I am convinced that many of the issues people are dealing with today both in the church and the world is rooted in self-hatred. How can I say that? Foundationally speaking, this is what God showed me: how can I love my neighbor as myself, if I don't love myself. I cannot love others if I don't love me. So many relationships are destroyed by the fact that we can't love others if we don't love ourselves. Look at the marriage relationship; can the husband truly love his wife if he hates himself. If we don't love ourselves all relationships are just surface. We live with a sense of shame, believing we are flawed and believing that if you really knew me you would hate me, too. It causes one to throw up a wall that know one can get through.

So many of the health issues of our day are brought on by self-hatred. Obesity is often a result. In extreme cases depression, suicidal thoughts, death wishes, destructive habits, addictions, and abuse. Sometimes it manifests itself in anger toward God like the clay saying to the potter, "Why have You made me this way?"

So when we talk about loving ourselves, what are we saying? First, we are not talking about egotistical, "How wonderful I am kind of thinking." Loving yourself is being able to receive yourself as God's creation fearfully and wonderfully made, not deriving one's self worth by appearance, ability, intelligence, or any other measurement of man, but by the love and worth that God has given you.
Years ago when my son was collecting baseball cards, he asked me how much a certain card was worth and I replied, "It is worth what someone is willing to pay for it." How often I have thought of those words in reference to what God was willing to pay for us! If your value is determined by how much someone is willing to pay, what was paid for you?

Sometimes when I am writing or teaching, the more I get into it the more it grows and there is so much in this that I am not even scratching the surface. I do want to include some scriptures that I believe are applicable and maybe make a comment or two.

Proverbs 18:9b (Amp. Bible) and he who does not use his endeavors to heal himself is brother to him who commits suicide. Now why did I put that in there? Because if we have a healthy love for self we will take care of our bodies which are, after all, temples of the Holy Spirit. As we said earlier much of the abuse many inflict on their bodies is due to self-hatred.

Psalms 139: 13-16 For You formed my inward parts; you covered me in my mother's womb. I will praise You for I am fearfully and wonderfully made, marvelous are Your works, and that my soul knows very well.

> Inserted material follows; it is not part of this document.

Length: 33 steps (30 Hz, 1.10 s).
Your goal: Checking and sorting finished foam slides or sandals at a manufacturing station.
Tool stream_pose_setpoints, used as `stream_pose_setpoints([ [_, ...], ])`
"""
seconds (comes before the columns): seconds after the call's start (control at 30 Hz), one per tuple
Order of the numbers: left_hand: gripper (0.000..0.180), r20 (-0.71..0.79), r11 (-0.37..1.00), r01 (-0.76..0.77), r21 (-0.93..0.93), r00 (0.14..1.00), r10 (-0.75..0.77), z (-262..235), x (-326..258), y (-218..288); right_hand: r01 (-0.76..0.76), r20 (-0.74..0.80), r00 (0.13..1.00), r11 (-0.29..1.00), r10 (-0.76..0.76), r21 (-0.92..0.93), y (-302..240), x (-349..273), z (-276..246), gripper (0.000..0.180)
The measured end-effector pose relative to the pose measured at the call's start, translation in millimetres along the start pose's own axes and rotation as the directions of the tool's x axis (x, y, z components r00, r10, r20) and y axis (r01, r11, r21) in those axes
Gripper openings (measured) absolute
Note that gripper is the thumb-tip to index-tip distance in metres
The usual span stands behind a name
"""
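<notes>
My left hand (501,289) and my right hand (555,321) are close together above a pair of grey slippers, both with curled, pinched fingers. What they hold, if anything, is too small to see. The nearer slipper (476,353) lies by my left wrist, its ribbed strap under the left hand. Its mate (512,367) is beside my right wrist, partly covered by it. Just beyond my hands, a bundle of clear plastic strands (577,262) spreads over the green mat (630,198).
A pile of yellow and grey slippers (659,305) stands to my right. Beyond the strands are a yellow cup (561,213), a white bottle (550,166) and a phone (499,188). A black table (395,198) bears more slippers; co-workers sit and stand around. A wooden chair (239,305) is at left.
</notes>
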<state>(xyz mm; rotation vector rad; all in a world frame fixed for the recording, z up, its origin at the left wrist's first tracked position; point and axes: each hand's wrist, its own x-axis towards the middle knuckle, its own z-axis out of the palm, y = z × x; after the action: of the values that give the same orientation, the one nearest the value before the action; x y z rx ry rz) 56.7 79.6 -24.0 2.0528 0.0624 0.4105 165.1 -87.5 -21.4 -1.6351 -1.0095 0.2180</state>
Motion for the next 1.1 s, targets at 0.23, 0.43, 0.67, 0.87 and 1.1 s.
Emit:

My frame was not hidden from You when I was made in secret, and skillfully wrought in the lowest parts of the earth. Your eyes saw my substance, being yet unformed, and in Your book they were all written, the days fashioned for me. when as yet there were none of them. You are not an accident. When God made you He didn't say ,"Oops." God wasn't having a bad day; He doesn't have Mondays. You are a unique creation of a loving God.

Ephesians 1:6 To the praise of the glory of His grace, by which He made us accepted in the Beloved. Rejected, no more, you are accepted.

Romans 15:7 Therefore receive one another, just as Christ also received us, to the glory of God. Know that you have been received, receive yourself, and then you can receive others.

Ezekiel 36:26 I will give you a new heart and put a new spirit within you: I will take the heart of stone out of your flesh and give you a heart of flesh. In the new covenant you have been given a heart transplant; you don't have that old deceitfully wicked heart anymore.

May you be ever encouraged by His love extended to you and shed abroad in you by the Holy Spirit.
Be blessed,
Herb Dean

1 comment:

Anonymous said...

This is a good word Herb, Thanks!
May you receive all the Father has for you at this time!!